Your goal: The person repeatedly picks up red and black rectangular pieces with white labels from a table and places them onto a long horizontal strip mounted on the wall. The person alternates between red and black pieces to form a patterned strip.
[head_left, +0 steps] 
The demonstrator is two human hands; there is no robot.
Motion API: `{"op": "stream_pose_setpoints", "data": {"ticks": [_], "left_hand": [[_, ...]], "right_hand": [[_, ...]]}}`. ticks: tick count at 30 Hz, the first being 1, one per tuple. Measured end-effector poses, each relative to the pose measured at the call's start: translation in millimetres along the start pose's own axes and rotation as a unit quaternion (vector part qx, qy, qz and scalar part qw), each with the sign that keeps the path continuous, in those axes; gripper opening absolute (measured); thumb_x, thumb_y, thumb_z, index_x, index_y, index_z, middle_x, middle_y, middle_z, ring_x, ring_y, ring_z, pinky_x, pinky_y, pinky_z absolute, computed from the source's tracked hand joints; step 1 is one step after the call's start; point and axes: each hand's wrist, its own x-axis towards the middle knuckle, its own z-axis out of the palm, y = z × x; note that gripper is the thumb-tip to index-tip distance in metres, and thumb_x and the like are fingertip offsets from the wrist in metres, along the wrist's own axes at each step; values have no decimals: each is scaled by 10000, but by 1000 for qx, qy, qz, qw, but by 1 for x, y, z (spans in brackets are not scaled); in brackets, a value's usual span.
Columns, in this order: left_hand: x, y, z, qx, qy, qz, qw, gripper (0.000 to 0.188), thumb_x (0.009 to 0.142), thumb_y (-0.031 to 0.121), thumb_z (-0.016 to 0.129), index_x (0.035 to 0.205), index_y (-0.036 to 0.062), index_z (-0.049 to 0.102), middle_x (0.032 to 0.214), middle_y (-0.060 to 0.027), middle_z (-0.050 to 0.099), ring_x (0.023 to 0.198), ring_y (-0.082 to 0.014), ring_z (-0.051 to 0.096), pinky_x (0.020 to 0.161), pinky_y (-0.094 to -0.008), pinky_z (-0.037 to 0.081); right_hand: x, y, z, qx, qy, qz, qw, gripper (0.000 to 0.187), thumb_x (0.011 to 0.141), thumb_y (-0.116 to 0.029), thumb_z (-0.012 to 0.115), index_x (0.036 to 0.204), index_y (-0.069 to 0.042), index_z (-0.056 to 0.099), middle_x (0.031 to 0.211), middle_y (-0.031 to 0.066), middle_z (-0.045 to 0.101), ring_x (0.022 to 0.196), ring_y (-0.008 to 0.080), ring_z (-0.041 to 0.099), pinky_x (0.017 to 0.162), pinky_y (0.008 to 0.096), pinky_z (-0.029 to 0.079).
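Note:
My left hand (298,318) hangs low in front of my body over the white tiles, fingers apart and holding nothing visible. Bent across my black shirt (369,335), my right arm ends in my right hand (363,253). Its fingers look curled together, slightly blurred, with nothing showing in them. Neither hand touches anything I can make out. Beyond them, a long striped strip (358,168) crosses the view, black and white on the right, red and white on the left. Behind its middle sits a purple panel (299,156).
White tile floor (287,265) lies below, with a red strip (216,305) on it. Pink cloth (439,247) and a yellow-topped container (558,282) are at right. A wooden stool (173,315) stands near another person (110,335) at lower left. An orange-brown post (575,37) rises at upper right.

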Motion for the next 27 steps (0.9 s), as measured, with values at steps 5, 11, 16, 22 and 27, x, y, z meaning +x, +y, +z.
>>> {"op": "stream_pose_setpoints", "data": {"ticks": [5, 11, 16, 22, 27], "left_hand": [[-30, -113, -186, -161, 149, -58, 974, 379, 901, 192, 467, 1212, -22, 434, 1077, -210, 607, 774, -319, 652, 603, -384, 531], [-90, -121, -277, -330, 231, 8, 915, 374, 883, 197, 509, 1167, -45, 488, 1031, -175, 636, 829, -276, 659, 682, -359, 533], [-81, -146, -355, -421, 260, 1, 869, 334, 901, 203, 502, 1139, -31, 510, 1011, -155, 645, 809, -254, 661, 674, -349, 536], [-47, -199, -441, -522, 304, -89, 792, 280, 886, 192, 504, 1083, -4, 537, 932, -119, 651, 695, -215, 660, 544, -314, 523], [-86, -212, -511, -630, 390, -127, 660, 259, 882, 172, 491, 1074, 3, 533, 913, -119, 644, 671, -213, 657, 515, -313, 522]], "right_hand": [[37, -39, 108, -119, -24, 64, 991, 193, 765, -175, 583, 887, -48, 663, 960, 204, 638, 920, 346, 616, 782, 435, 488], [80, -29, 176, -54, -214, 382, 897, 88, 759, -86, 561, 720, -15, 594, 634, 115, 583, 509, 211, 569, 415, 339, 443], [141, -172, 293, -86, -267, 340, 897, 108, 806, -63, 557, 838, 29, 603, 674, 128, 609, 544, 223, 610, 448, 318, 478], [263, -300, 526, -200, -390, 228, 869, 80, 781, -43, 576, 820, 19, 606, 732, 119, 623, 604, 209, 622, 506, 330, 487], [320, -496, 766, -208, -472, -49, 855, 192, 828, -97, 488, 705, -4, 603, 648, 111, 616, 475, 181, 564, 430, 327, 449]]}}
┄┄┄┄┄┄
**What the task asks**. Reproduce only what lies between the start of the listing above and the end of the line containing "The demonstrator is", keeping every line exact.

**Exercise solution**.
Your goal: The person repeatedly picks up red and black rectangular pieces with white labels from a table and places them onto a long horizontal strip mounted on the wall. The person alternates between red and black pieces to form a patterned strip.
[head_left, +0 steps] 
The demonstrator is two human hands; there is no robot.

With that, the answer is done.